##### Source information

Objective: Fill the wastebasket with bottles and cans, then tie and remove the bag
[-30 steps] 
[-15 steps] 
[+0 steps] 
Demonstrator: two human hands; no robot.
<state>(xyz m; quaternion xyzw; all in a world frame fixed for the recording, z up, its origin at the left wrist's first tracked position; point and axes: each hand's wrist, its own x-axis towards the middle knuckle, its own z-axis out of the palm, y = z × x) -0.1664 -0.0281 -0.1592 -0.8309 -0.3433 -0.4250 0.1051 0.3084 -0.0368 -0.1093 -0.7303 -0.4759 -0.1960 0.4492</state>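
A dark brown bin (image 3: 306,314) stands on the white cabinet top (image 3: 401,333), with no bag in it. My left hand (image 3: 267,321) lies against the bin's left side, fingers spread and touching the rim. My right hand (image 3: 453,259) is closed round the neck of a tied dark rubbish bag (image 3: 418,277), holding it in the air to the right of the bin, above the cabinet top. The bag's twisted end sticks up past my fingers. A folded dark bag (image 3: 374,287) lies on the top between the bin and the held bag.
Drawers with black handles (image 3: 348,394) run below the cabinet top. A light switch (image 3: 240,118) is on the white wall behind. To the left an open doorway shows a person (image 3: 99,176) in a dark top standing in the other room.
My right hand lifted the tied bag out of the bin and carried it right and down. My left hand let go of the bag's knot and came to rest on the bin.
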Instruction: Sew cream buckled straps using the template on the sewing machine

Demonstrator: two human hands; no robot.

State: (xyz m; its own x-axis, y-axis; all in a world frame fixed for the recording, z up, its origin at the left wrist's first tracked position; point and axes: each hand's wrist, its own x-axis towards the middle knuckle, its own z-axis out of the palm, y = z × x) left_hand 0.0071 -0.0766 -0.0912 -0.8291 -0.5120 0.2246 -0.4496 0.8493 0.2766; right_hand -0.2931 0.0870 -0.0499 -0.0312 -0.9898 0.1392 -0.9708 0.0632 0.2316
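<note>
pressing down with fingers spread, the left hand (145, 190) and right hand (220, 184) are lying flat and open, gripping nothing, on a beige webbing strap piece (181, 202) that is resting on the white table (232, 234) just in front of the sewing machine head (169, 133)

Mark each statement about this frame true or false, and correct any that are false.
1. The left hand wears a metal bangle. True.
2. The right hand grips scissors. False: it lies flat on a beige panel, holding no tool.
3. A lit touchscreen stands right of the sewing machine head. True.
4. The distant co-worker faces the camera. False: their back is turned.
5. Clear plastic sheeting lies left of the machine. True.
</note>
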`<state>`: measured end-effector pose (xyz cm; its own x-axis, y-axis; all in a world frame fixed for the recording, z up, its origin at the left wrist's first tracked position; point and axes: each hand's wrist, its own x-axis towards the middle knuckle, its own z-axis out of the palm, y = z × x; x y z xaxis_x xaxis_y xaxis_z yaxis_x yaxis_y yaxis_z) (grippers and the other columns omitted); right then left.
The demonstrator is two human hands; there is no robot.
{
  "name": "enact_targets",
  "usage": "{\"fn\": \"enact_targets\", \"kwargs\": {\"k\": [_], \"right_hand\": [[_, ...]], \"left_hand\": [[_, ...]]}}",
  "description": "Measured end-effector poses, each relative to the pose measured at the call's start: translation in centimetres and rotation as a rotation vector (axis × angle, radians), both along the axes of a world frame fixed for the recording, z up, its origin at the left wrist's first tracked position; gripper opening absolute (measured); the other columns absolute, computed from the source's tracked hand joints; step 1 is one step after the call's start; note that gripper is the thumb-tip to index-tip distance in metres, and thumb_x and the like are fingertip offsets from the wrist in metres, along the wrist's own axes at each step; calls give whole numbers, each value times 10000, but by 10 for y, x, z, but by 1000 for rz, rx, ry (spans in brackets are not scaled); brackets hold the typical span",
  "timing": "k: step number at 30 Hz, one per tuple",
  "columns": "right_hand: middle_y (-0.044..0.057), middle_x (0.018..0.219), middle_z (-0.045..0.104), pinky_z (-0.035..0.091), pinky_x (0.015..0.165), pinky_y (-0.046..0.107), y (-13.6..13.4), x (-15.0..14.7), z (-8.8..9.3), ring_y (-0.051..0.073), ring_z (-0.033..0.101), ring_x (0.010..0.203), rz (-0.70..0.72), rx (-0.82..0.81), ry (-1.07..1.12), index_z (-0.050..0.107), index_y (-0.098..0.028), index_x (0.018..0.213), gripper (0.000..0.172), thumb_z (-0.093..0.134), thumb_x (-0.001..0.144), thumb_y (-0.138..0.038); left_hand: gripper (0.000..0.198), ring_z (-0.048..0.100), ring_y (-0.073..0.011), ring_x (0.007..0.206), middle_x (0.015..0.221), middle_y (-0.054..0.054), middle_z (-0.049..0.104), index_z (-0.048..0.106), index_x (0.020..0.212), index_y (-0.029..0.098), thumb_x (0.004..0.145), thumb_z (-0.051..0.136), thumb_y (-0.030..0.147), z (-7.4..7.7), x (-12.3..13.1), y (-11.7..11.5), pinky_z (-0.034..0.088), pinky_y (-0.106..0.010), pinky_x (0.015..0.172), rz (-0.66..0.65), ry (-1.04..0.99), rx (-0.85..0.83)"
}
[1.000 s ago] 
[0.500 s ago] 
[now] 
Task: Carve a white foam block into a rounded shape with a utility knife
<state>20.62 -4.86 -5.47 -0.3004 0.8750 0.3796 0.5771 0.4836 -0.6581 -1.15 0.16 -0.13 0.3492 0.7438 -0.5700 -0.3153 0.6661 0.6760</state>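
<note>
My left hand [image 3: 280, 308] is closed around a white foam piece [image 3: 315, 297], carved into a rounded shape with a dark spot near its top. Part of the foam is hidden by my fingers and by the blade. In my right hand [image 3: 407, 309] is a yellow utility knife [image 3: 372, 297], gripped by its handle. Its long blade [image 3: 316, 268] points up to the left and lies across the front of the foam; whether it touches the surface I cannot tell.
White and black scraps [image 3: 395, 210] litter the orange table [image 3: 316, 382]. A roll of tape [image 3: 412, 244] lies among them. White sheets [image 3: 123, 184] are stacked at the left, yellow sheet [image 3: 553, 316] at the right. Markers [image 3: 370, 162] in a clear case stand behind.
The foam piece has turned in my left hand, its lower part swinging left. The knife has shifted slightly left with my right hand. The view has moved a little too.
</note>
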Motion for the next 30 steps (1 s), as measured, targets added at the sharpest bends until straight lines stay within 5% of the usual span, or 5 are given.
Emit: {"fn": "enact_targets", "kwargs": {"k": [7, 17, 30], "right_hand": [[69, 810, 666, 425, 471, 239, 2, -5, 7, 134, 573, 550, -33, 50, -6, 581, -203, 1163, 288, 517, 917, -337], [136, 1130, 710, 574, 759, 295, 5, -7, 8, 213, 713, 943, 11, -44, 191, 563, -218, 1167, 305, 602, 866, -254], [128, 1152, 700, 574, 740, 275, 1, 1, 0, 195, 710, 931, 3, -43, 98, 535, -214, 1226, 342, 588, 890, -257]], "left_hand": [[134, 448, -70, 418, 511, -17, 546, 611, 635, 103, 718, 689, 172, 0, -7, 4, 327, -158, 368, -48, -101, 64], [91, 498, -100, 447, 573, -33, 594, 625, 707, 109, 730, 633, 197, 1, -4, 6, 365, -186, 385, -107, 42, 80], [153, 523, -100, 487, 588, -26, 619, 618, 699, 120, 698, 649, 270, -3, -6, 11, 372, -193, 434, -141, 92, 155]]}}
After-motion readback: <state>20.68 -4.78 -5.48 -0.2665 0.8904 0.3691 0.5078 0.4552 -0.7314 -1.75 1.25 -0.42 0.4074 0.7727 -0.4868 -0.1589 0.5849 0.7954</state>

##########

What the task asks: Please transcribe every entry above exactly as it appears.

Output for this exercise:
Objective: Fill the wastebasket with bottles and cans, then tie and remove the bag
[-30 steps] 
[-15 steps] 
[+0 steps] 
Demonstrator: two human hands; no robot.
<state>(xyz m; quaternion xyzw; all in a world frame fixed for the recording, z up, its origin at the left wrist's first tracked position; point and axes: each hand's wrist, its own x-axis towards the middle knuckle, its own z-axis out of the palm, y = z × x) -0.1664 -0.0281 -0.1592 -0.8309 -0.3433 -0.4250 0.1051 0.3084 -0.0368 -0.1093 -0.7303 -0.4759 -0.1960 0.4492</state>
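A dark brown bin (image 3: 306,314) stands on the white cabinet top (image 3: 401,333), with no bag in it. My left hand (image 3: 267,321) lies against the bin's left side, fingers spread and touching the rim. My right hand (image 3: 453,259) is closed round the neck of a tied dark rubbish bag (image 3: 418,277), holding it in the air to the right of the bin, above the cabinet top. The bag's twisted end sticks up past my fingers. A folded dark bag (image 3: 374,287) lies on the top between the bin and the held bag.
Drawers with black handles (image 3: 348,394) run below the cabinet top. A light switch (image 3: 240,118) is on the white wall behind. To the left an open doorway shows a person (image 3: 99,176) in a dark top standing in the other room.
My right hand lifted the tied bag out of the bin and carried it right and down. My left hand let go of the bag's knot and came to rest on the bin.
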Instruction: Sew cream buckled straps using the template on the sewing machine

Demonstrator: two human hands; no robot.

State: (xyz m; its own x-axis, y-axis; all in a world frame fixed for the recording, z up, its origin at the left wrist's first tracked position; point and axes: each hand's wrist, its own x-axis towards the middle knuckle, its own z-axis out of the palm, y = z × x) left_hand 0.0071 -0.0766 -0.0912 -0.8291 -0.5120 0.2246 -0.4496 0.8493 0.2766; right_hand -0.2931 0.0870 -0.0499 -0.0312 -0.9898 0.1392 -0.9708 0.0632 0.2316
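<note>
pressing down with fingers spread, the left hand (145, 190) and right hand (220, 184) are lying flat and open, gripping nothing, on a beige webbing strap piece (181, 202) that is resting on the white table (232, 234) just in front of the sewing machine head (169, 133)

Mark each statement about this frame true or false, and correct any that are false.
1. The left hand wears a metal bangle. True.
2. The right hand grips scissors. False: it lies flat on a beige panel, holding no tool.
3. A lit touchscreen stands right of the sewing machine head. True.
4. The distant co-worker faces the camera. False: their back is turned.
5. Clear plastic sheeting lies left of the machine. True.
</note>
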`<state>`: measured end-effector pose (xyz cm; its own x-axis, y-axis; all in a world frame fixed for the recording, z up, its origin at the left wrist's first tracked position; point and axes: each hand's wrist, its own x-axis towards the middle knuckle, its own z-axis out of the palm, y = z × x; x y z xaxis_x xaxis_y xaxis_z yaxis_x yaxis_y yaxis_z) (grippers and the other columns omitted); right then left.
The demonstrator is two human hands; there is no robot.
{
  "name": "enact_targets",
  "usage": "{\"fn\": \"enact_targets\", \"kwargs\": {\"k\": [_], \"right_hand\": [[_, ...]], \"left_hand\": [[_, ...]]}}",
  "description": "Measured end-effector poses, each relative to the pose measured at the call's start: translation in centimetres and rotation as a rotation vector (axis × angle, radians), both along the axes of a world frame fixed for the recording, z up, its origin at the left wrist's first tracked position; gripper opening absolute (measured); the other columns absolute, computed from the source's tracked hand joints; step 1 is one step after the call's start; note that gripper is the thumb-tip to index-tip distance in metres, and thumb_x and the like are fingertip offsets from the wrist in metres, along the wrist's own axes at each step; calls give whole numbers, each value times 10000, but by 10 for y, x, z, but by 1000 for rz, rx, ry (spans in brackets are not scaled); brackets hold the typical span",
  "timing": "k: step number at 30 Hz, one per tuple",
  "columns": "right_hand: middle_y (-0.044..0.057), middle_x (0.018..0.219), middle_z (-0.045..0.104), pinky_z (-0.035..0.091), pinky_x (0.015..0.165), pinky_y (-0.046..0.107), y (-13.6..13.4), x (-15.0..14.7), z (-8.8..9.3), ring_y (-0.051..0.073), ring_z (-0.033..0.101), ring_x (0.010..0.203), rz (-0.70..0.72), rx (-0.82..0.81), ry (-1.07..1.12), index_z (-0.050..0.107), index_y (-0.098..0.028), index_x (0.018..0.213), gripper (0.000..0.172), thumb_z (-0.093..0.134), thumb_x (-0.001..0.144), thumb_y (-0.138..0.038); left_hand: gripper (0.000..0.198), ring_z (-0.048..0.100), ring_y (-0.073..0.011), ring_x (0.007..0.206), middle_x (0.015..0.221), middle_y (-0.054..0.054), middle_z (-0.049..0.104), index_z (-0.048..0.106), index_x (0.020..0.212), index_y (-0.029..0.098), thumb_x (0.004..0.145), thumb_z (-0.051..0.136), thumb_y (-0.030..0.147), z (-7.4..7.7), x (-12.3..13.1), y (-11.7..11.5), pinky_z (-0.034..0.088), pinky_y (-0.106..0.010), pinky_x (0.015..0.172), rz (-0.66..0.65), ry (-1.04..0.99), rx (-0.85..0.83)"
}
[1.000 s ago] 
[0.500 s ago] 
[now] 
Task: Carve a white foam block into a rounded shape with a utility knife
<state>20.62 -4.86 -5.47 -0.3004 0.8750 0.3796 0.5771 0.4836 -0.6581 -1.15 0.16 -0.13 0.3492 0.7438 -0.5700 -0.3153 0.6661 0.6760</state>
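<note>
My left hand [image 3: 280, 308] is closed around a white foam piece [image 3: 315, 297], carved into a rounded shape with a dark spot near its top. Part of the foam is hidden by my fingers and by the blade. In my right hand [image 3: 407, 309] is a yellow utility knife [image 3: 372, 297], gripped by its handle. Its long blade [image 3: 316, 268] points up to the left and lies across the front of the foam; whether it touches the surface I cannot tell.
White and black scraps [image 3: 395, 210] litter the orange table [image 3: 316, 382]. A roll of tape [image 3: 412, 244] lies among them. White sheets [image 3: 123, 184] are stacked at the left, yellow sheet [image 3: 553, 316] at the right. Markers [image 3: 370, 162] in a clear case stand behind.
The foam piece has turned in my left hand, its lower part swinging left. The knife has shifted slightly left with my right hand. The view has moved a little too.
</note>
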Motion for the next 30 steps (1 s), as measured, targets added at the sharpest bends until straight lines stay within 5% of the usual span, or 5 are given.
Emit: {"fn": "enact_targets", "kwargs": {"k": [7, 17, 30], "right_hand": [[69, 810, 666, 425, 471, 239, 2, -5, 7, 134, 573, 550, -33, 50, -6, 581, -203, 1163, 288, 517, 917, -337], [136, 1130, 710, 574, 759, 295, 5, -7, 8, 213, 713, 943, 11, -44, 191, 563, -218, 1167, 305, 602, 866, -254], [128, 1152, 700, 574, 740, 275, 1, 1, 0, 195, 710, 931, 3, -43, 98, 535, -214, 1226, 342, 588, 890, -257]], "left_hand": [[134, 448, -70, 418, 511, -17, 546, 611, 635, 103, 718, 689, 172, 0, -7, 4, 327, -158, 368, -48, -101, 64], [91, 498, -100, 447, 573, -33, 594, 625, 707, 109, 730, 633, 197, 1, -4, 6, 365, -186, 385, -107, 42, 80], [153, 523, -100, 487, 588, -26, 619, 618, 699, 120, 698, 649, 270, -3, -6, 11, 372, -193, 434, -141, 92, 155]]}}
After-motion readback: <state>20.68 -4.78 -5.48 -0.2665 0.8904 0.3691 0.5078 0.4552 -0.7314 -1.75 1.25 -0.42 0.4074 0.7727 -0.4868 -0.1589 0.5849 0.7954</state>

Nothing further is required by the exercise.